1959 Spain now turned its attentions to sea-borne smuggling. As a result of a special effort, 11 million pounds of contraband ex-Gibraltar were captured in Spanish territorial waters. Several Gibraltarians appealed to Britain. They could count on some 60 Members of Parliament, some of whom were themselves owners of property in the Campo area. Overland smuggling continued as usual, via the Spanish workforce. One local merchant boasted that he sold annually one sixtieth of the world production of Parker 51's. Another made a fortune by selling saccharin to the exclusion of everything else.

That year I decided that my Barclay’s Bank salary of £13 a month was simply not enough. I left and joined the City Council as a clerk in the telephone exchange department. My new monthly wage was exactly £15.


The staff of Barclay’s Bank (Dominion Colonial and Overseas). This photo was taken just before I left. It’s from a newspaper clipping. I am on the back row second from left. Missing from the photograph is Mr. Edwards, head teller and father to one of my friends. Not long after this photo was taken he eloped with the girl standing on the extreme left much to his wife’s dismay and everybody else’s astonishment. Her name was Maria Isabel Peralta and everybody called her Mip. I don’t know what happened next but they went to Spain and must have resigned from the bank.

The work was extremely repetitive and involved calculating the value of overseas calls and billing the appropriate amounts to customers. It was mostly through my efforts while working there that the Chipulina family got their first telephone. The number was 2913.

That year, perhaps celebrating the fact that I was now earning serious money I went with some friends on a holiday to Madrid. It was my first real holiday since my trip to Lourdes.






Holiday to Madrid. The fellow with the glasses is Charles Dellipiani.

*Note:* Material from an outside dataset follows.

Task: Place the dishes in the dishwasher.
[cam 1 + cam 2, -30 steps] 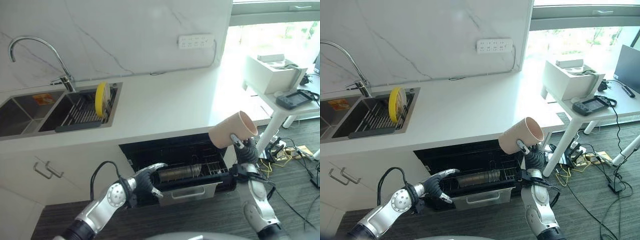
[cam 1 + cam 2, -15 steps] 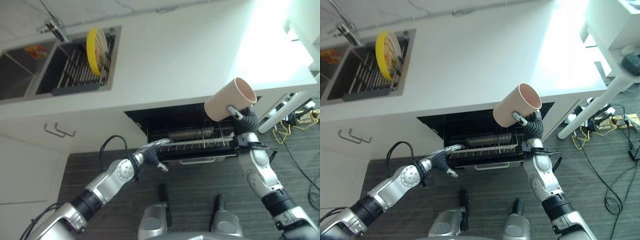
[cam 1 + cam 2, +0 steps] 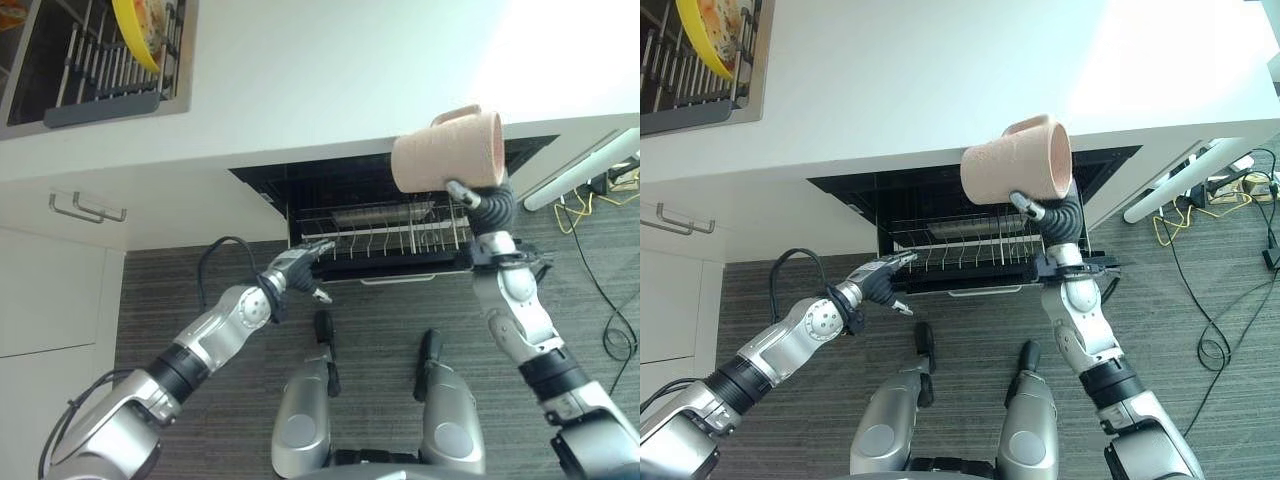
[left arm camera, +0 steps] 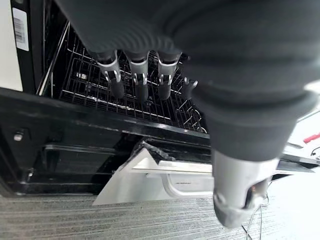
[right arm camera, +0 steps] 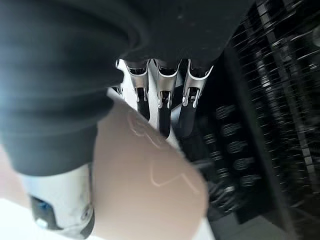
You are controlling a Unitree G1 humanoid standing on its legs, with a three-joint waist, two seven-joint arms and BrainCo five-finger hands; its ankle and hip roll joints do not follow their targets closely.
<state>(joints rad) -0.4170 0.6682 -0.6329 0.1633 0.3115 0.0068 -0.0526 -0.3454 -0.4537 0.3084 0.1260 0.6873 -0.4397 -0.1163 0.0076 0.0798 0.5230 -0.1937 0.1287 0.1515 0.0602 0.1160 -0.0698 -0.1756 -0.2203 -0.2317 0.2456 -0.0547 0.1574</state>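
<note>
The right hand (image 3: 1050,215) holds a pink cup (image 3: 1018,159) up in the air, with its fingers curled round it, and the cup lies on its side with the open end pointing to the right. It is above the dishwasher (image 3: 300,190), which is open under the white counter (image 3: 330,70), and the wire rack (image 3: 390,240) is pulled out in front. The left hand (image 3: 295,268) is down at the left end of the rack with its fingers straight and loose, holding nothing, and its fingertips (image 4: 140,87) are right at the wires. To do this step well, I think the right hand should bring the cup down slowly and turn it so the open end faces down. It should go in a free spot between the thin wire pins, not on top of them. The left hand can keep the rack from sliding. A yellow plate (image 3: 140,30) stands in the sink rack (image 3: 90,95), well apart from the cup, waiting its turn
</note>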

The fellow in the centre of both the bottom pictures is Henry Latin of underwater Fishing fame. The other fellow is his cousin. I am not sure where the photos were taken but the bottom left is in El Retiro gardens in Madrid. I suspect the top two are from Aranjuez

The Telephone Department shared an office with another which dealt with electrical installations. It was open to the public and received a steady stream of irate customers with complaints about everything and anything remotely concerned with the Council. The most memorable occasion concerned an electrical pressure cooker. These were relatively new household gadgets at the time and had become very popular in Gibraltar.

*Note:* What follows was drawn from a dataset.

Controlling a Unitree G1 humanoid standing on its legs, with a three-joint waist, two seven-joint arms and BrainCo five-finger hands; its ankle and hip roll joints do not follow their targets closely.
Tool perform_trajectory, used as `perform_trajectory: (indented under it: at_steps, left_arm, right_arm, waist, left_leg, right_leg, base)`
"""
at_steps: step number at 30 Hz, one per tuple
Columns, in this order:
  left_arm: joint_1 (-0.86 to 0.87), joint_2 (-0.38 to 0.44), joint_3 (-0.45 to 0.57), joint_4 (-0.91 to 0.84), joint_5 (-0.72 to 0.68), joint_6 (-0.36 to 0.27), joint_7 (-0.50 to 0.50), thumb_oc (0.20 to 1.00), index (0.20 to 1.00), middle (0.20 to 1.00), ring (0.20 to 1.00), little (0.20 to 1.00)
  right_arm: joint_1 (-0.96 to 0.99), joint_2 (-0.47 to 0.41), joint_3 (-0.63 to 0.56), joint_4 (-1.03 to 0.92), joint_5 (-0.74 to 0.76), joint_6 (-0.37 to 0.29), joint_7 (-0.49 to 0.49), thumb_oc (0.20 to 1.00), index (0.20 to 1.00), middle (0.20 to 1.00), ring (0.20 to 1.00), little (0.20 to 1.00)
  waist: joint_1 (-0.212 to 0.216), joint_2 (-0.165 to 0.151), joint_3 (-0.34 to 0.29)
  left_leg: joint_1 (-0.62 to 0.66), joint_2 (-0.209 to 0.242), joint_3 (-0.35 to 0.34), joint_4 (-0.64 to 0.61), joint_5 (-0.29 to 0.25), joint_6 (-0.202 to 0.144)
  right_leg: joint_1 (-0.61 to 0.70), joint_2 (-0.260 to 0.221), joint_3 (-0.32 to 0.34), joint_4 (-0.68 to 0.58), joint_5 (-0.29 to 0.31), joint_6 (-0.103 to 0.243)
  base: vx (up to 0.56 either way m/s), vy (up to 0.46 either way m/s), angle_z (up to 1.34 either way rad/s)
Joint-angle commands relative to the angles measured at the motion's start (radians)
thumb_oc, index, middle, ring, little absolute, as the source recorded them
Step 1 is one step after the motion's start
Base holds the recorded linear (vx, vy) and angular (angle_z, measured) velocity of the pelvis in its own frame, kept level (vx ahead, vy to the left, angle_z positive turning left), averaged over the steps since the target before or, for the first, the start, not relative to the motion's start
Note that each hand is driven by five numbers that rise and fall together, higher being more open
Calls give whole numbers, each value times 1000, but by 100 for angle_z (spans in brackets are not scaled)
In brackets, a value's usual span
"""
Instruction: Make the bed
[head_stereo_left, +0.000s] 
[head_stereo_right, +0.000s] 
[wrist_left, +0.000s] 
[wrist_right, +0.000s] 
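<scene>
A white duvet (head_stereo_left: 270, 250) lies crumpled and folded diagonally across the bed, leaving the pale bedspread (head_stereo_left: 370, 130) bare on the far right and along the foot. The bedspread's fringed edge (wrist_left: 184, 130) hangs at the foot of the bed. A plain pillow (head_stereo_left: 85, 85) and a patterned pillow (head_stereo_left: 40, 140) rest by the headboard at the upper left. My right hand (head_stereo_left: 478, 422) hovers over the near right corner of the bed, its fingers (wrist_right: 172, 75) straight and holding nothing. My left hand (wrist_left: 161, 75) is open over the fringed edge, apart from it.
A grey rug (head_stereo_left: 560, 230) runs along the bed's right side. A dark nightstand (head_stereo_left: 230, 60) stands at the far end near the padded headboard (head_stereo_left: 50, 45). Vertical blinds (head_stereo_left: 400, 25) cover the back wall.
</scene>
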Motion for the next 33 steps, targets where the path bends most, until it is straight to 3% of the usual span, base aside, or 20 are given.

Apparently this particular customer had purchased one recently with disastrous results. Her first attempts at Pollo al Chilindron had blown the safety valve and the chicken had ended up in the ceiling of her kitchen. She laid the blame for this tragedy squarely on the council as she was convinced that the fault lay with the unevenness of the electrical supply. The staff stifled their giggles and tried to calm the customer down. But there was no stopping her.
'Porque mi madre tiene una 'cuca'. '

As the word 'cuca' was local slang for penis it was now impossible to deal with the problem seriously. To make matters even worse she continued:
'Y mi abuela tambien tiene dos 'cuca'. '
One can only hope that the poor woman got the compensation she deserved.

 


The City Council building now the House of Assembly, John Macintosh Square, Gibraltar This is a modern photograph. I worked in an office on the bottom floor. The window is the one on the far left. The place didn’t look quite as nice in those days.

The problems caused by using English words in a Spanish sentence, or indeed a Spanish word in an English sentence, continued to be as endemic in Gibraltar as it had been in the past. The following nonsense rhyme, which belongs to an earlier era, is a deliberate joke on the way in which many locals would use the two languages both simultaneously and indiscriminately.

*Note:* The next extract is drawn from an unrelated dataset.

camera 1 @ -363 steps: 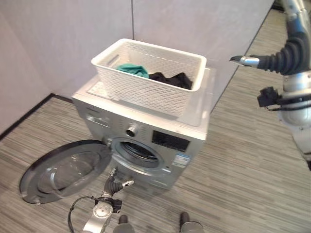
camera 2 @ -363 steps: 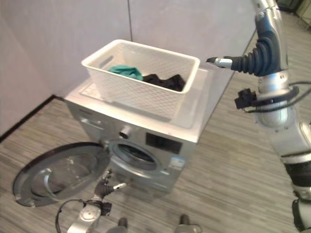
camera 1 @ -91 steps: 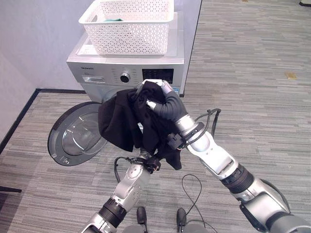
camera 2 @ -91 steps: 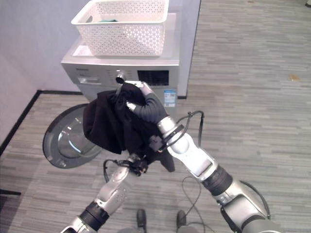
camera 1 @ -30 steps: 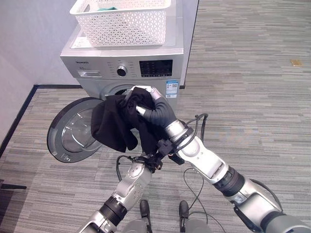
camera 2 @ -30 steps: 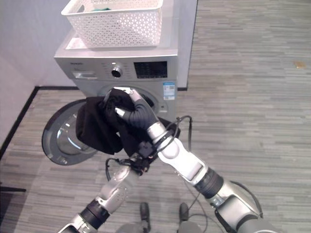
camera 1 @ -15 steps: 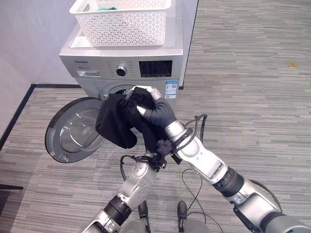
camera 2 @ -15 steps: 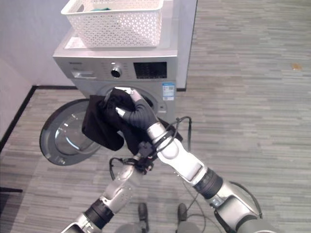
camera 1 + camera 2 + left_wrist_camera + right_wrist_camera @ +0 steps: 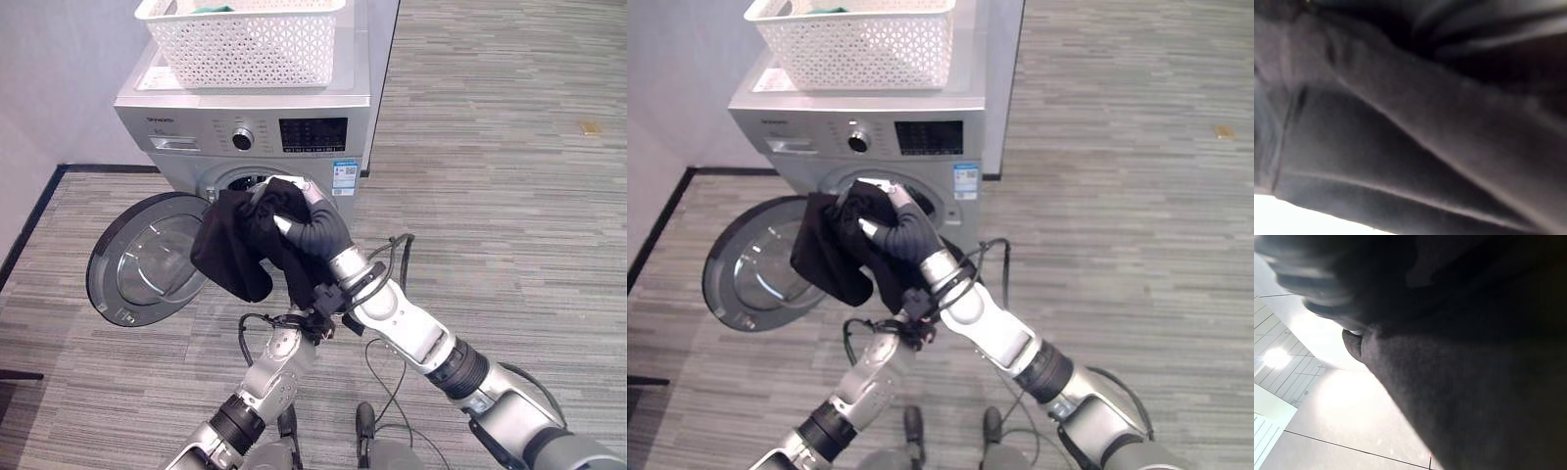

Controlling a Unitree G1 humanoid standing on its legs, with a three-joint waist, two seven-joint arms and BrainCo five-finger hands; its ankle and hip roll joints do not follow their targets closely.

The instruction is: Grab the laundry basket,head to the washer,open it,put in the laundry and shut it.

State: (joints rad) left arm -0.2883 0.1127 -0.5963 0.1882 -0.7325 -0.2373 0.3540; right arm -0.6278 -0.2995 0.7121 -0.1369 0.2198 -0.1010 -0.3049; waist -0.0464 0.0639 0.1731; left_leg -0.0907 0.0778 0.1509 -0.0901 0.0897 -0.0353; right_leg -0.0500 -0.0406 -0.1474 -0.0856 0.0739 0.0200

'My mother, my father, my sister and yo,
Comimos un huevo y la mitad sobró.
My father la yema my mother la clara
My sister and yo no comimos nada.'


Luis Diaz and I at a City Council gathering

Luis and I worked together in the Telephone department. He was a good friend and a great musician and guitar player. In fact he was the leading light of the local guitar trio, Los Trovadores. Despite our musical rivalry he was always willing to pass on playing tips.